_WHAT IS BEING ASKED_
As the answer, set down the lines below from the one containing "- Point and" through the one containing "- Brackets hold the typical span", exactly and inclusively, and no others.

_MATERIAL FOR THIS EXERCISE_
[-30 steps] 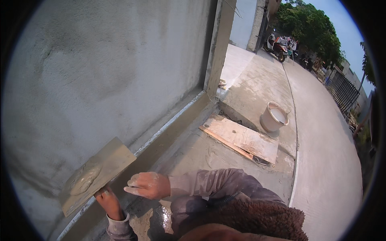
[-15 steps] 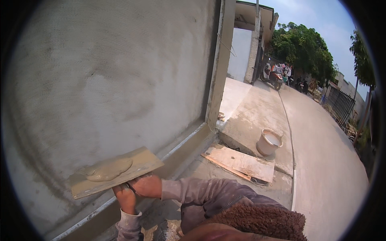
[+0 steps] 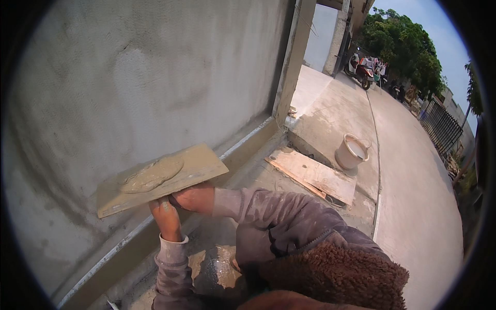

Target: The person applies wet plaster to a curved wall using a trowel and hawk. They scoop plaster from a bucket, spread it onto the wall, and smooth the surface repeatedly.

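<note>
Left hand [image 3: 164,212], right hand [image 3: 195,197]: both beneath the board [image 3: 205,159], fingers hidden; we cannot tell either grip. Right hand, apart a second ago, now probably shares the load. We note the board before the wall [image 3: 206,77], bearing wet mortar [image 3: 152,176]. Farther: planks [image 3: 315,174], bucket [image 3: 347,155].

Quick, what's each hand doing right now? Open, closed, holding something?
Left hand: closed, holding the flat board from below.
Right hand: also under the flat board; fingers hidden, so open or closed cannot be told.
</note>
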A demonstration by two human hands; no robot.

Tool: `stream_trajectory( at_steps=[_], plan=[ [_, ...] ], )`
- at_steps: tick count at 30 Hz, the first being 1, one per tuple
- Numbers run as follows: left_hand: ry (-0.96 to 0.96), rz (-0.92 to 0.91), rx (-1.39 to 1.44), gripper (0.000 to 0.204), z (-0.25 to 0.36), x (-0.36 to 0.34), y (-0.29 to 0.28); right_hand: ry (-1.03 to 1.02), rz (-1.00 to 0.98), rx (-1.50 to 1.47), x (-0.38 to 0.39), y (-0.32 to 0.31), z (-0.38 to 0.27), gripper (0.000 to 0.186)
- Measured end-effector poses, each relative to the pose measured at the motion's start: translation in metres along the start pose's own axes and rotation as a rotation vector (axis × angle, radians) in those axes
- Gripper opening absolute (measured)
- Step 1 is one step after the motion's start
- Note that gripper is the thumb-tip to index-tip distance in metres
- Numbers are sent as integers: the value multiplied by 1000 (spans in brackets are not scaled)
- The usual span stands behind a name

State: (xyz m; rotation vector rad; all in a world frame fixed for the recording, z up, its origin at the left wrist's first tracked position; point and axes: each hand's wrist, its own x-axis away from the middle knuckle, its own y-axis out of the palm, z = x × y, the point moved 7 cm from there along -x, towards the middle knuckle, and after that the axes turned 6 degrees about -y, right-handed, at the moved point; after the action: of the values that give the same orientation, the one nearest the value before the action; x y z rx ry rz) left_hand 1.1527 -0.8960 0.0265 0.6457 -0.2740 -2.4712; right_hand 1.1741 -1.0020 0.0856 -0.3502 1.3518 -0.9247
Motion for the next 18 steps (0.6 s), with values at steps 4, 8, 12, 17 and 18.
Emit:
stream_trajectory(
  at_steps=[4,8,12,17,18],
  plan=[
    [101,-58,-234,31,-8,7,1,62,64,-146,6,-2,4,36],
    [184,-174,-488,28,-12,19,14,-69,-78,141,24,8,9,30],
    [25,-217,-523,41,24,18,37,57,43,-38,23,-12,31,29],
    [-130,-595,-749,38,53,80,-5,-36,-48,156,43,10,32,35],
    [-120,-633,-804,39,62,95,-18,-91,-32,176,58,15,33,36]
  ],
)
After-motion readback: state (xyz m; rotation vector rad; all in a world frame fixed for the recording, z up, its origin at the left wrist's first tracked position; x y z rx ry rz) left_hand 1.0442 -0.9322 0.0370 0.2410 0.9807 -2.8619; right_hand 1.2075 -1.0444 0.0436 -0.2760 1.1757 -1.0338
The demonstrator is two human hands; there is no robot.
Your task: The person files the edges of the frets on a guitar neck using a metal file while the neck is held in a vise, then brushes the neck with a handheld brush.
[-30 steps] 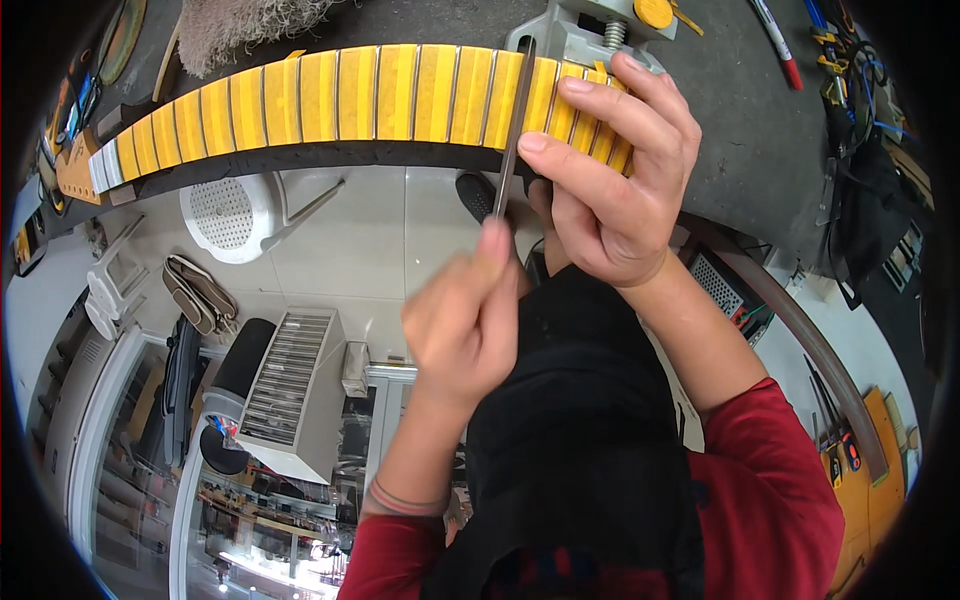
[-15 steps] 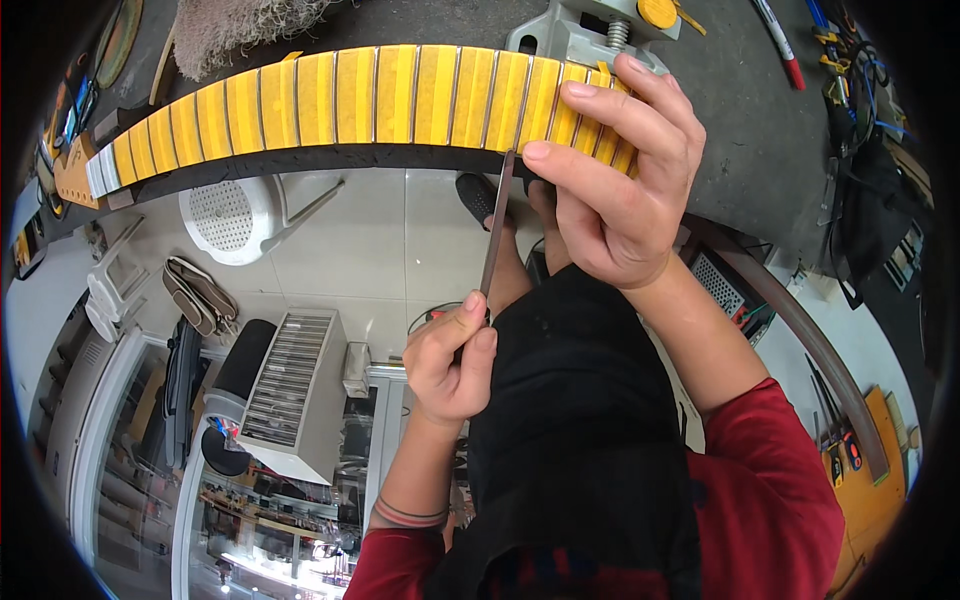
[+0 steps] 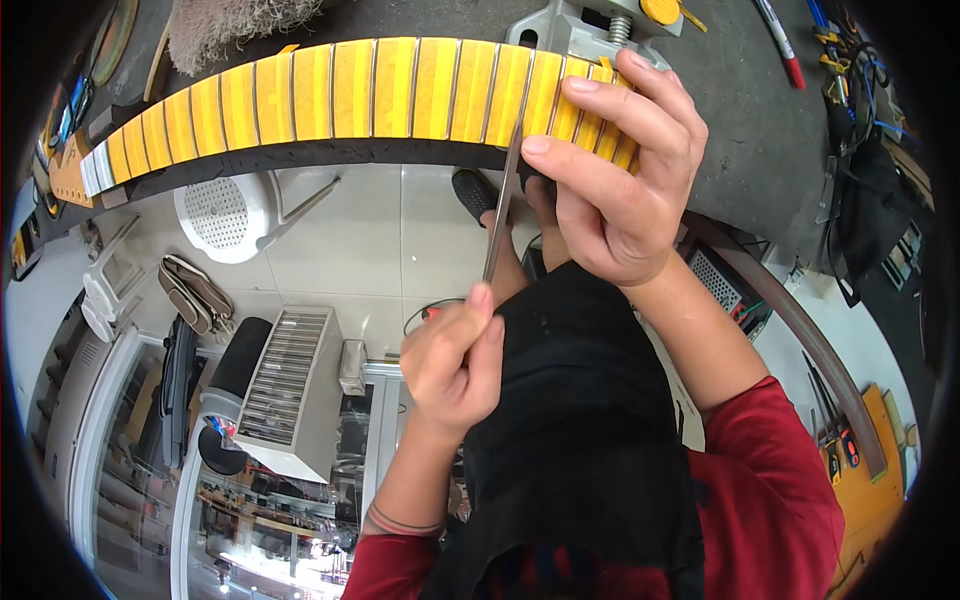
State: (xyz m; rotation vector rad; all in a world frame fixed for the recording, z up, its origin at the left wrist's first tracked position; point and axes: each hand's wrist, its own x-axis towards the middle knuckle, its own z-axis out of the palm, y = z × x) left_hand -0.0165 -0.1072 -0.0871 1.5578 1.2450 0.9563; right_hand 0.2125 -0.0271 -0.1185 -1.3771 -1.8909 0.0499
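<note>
A guitar neck lies across the top of my view on a grey bench, its fretboard masked with yellow tape so only the thin metal frets show between the strips. A grey vise at the bench's far edge seems to clamp the neck, likely to keep it from shifting under the tool.

My right hand rests on the neck's right end, fingers curled over the taped board and half closed, fingertips pinching the upper end of a slim metal file to steer it along a fret. My left hand sits lower, closed in a fist around the file's near end, thumb on top, probably to drive the stroke. The file runs steeply from that fist up to the fret.

Below the bench edge I see tiled floor, a white plastic chair and my red sleeve.
</note>
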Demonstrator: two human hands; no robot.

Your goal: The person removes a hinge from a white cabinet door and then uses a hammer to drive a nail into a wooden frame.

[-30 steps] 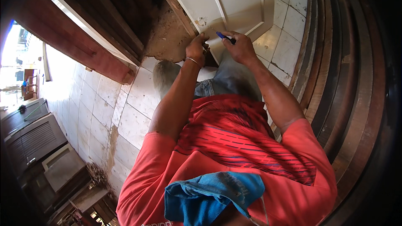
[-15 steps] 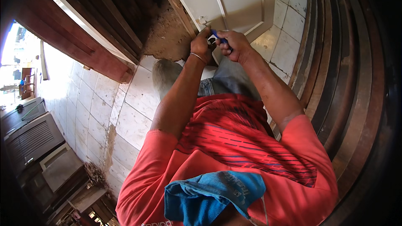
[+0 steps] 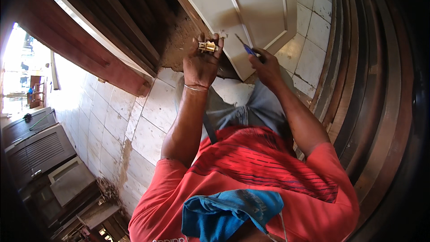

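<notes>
My left hand [image 3: 200, 68] is turned palm up, its fingers curled round a small brass-coloured lock part [image 3: 208, 46]. In my right hand [image 3: 267, 68] is a screwdriver with a blue handle [image 3: 249, 50]; its thin shaft points up and left, apart from the lock part. Between and beyond my hands stands a pale panelled door [image 3: 260, 4], its lower corner close to my knees. My left hand is beside the door's edge, where a small worn mark [image 3: 224, 36] shows on the face.
Long dark timber boards [image 3: 358, 80] stand in a row on the right. A reddish wooden beam [image 3: 85, 49] slants across the upper left. White floor tiles [image 3: 148, 127] lie under me, and louvred panels [image 3: 40, 148] lean at the far left. A blue cloth [image 3: 233, 213] hangs at my chest.
My hands have drawn apart from the door's edge. The left has moved left and turned up, showing the lock part. The right has moved right and down with the screwdriver.
</notes>
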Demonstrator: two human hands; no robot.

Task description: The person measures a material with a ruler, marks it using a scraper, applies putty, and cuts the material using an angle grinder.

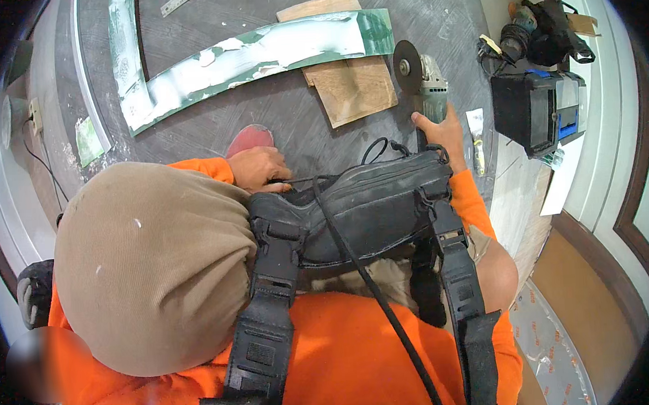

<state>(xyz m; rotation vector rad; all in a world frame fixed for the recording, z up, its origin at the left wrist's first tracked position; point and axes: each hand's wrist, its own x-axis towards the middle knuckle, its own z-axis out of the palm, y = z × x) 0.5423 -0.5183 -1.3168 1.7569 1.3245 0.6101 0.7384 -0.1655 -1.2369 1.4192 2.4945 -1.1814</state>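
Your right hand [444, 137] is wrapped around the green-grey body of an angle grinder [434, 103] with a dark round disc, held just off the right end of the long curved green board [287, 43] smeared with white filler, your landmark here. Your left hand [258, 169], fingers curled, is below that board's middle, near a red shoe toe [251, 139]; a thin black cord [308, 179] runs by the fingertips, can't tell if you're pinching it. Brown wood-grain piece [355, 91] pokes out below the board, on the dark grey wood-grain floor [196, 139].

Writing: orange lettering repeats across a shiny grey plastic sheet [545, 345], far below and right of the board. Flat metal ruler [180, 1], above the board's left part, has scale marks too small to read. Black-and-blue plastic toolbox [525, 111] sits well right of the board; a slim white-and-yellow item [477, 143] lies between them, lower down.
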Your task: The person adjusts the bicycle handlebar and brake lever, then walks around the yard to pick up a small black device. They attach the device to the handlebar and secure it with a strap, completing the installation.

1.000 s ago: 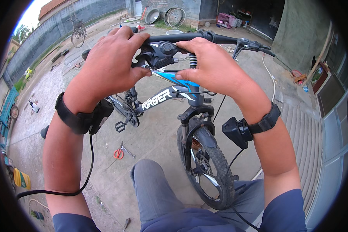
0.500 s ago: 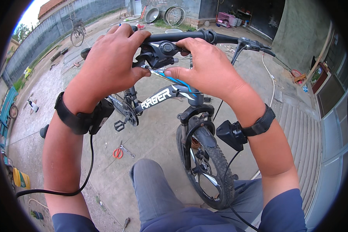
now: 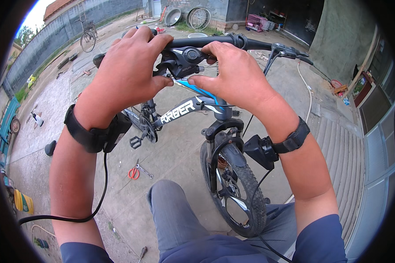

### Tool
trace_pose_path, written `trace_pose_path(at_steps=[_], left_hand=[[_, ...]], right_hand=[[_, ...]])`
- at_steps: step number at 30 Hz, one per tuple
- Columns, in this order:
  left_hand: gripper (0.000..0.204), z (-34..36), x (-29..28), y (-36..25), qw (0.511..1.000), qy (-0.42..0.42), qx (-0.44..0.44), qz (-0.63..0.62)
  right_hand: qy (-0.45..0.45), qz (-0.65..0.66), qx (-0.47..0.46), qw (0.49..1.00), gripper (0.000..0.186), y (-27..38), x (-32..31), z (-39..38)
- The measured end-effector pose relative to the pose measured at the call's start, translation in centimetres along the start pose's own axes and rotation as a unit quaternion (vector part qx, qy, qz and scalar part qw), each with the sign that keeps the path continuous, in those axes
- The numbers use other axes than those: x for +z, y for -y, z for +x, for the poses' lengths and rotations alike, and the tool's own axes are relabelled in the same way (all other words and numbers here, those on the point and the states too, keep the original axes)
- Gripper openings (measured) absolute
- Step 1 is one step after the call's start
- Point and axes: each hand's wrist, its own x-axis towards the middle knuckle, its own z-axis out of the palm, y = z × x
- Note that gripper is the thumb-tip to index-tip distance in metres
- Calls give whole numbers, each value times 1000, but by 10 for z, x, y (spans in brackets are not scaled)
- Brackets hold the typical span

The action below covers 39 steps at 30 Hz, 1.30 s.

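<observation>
A bicycle stands in front of me, its black handlebar (image 3: 215, 40) running across the upper middle and its front wheel (image 3: 255, 197) between my legs. On the bar sits a black shifter with a brake lever mount (image 3: 186, 60). My left hand (image 3: 125, 72) is closed around its left end and the bar, thumb pressed underneath. From the other side my right hand (image 3: 239, 76) grips the shifter, fingertips at its upper right edge and thumb below, near the short cable adjuster (image 3: 200, 69). The fingers' undersides are hidden. Below, the grey frame (image 3: 177, 111) has blue and white markings.
Red-handled scissors (image 3: 134, 173) and a wrench (image 3: 145, 172) lie on the concrete below the pedal (image 3: 136, 142). A screwdriver (image 3: 143, 252) lies near the lower edge. A yellow bucket (image 3: 24, 203) stands at left. Ridged steps (image 3: 338, 162) run along the right.
Both hands keep their hold on the shifter. The handlebar and shifter have shifted very slightly, and my left hand has moved a touch to the right with them.
</observation>
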Motion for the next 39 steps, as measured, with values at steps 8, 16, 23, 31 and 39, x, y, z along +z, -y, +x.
trace_pose_path(at_steps=[8,16,23,31,39], left_hand=[[83,0,3,3,999,-15,3,32],[85,-2,6,2,999,-32,-10,15],[82,-1,5,-1,999,-23,-24,16],[78,0,5,-1,999,-21,-26,21],[89,0,6,1,999,-20,-24,26]], right_hand=[[-5,0,-66,998,59,-15,-8,1],[-25,0,-97,995,46,-30,-13,-3],[-33,-7,-116,993,22,-38,-14,-9],[-48,-131,-96,986,7,-23,-6,-18],[-111,-232,-187,948,10,-25,-9,-15]])
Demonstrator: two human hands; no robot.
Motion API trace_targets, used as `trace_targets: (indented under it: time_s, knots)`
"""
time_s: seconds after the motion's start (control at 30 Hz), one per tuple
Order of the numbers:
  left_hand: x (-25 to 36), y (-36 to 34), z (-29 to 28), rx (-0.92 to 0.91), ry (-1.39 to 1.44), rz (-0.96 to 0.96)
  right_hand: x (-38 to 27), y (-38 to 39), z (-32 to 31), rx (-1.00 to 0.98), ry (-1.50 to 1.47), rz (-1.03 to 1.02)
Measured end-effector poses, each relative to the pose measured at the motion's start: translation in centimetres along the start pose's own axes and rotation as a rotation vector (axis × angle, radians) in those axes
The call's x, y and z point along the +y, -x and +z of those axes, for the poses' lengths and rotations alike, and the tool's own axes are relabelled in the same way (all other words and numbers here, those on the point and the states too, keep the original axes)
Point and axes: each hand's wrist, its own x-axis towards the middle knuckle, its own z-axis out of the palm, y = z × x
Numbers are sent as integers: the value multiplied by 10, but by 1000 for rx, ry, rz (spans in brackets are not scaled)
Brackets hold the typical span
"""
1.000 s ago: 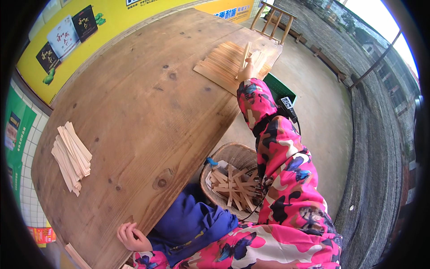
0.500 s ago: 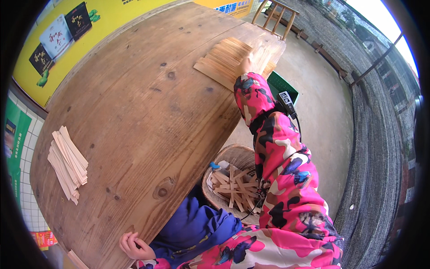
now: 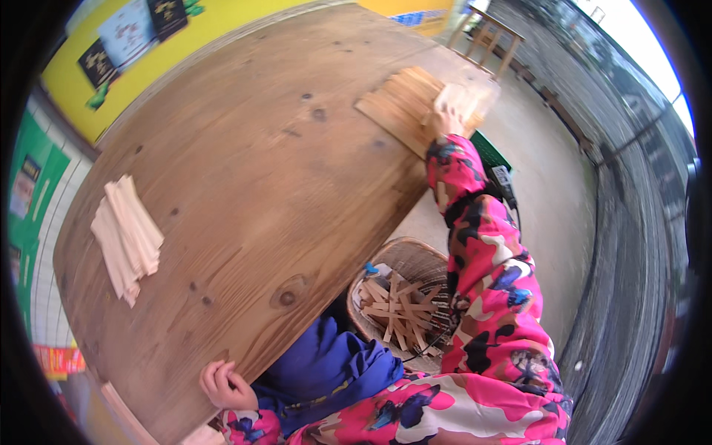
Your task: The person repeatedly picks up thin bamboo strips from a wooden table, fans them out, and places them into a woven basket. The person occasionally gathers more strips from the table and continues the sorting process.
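Note:
My right hand [image 3: 449, 121] reaches across the wooden table [image 3: 245, 148] to a row of thin wooden strips [image 3: 400, 104] at the far right corner, its fingers over paler strips [image 3: 460, 95] there; blur hides whether it grips any. My left hand [image 3: 224, 386] rests on the table's near edge, fingers loosely curled and apart, holding nothing. A fanned pile of pale strips [image 3: 126, 237] lies on the left of the table, and more strips [image 3: 119, 411] show at its bottom left edge.
A woven basket [image 3: 356, 311] of loose strips stands below the table beside my right arm. A green plastic container [image 3: 491, 148] and a black device with a cable [image 3: 504, 185] are beyond that arm. A wooden chair [image 3: 482, 41] stands past the far end.
The upright strip seen in my right hand a second ago no longer stands up; that hand is lower over the strips. The whole view has shifted. My left hand stays on the edge.

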Motion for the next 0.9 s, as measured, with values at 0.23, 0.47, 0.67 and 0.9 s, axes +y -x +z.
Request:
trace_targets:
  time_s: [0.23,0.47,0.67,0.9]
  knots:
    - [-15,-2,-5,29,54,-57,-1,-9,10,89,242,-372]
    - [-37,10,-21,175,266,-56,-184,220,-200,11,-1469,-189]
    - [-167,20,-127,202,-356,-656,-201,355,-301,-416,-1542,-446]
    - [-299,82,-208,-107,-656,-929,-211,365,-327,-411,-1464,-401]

_PROBLEM SOLUTION_
- Point and axes: each hand's wrist, its own x-axis towards the middle knuckle, its own z-axis out of the palm, y = z × x
- Note that gripper is the thumb-tip to index-tip distance in metres
- Calls give whole numbers, each value times 1000, but by 10 for z, x, y (spans in brackets are not scaled)
- Brackets hold the typical span

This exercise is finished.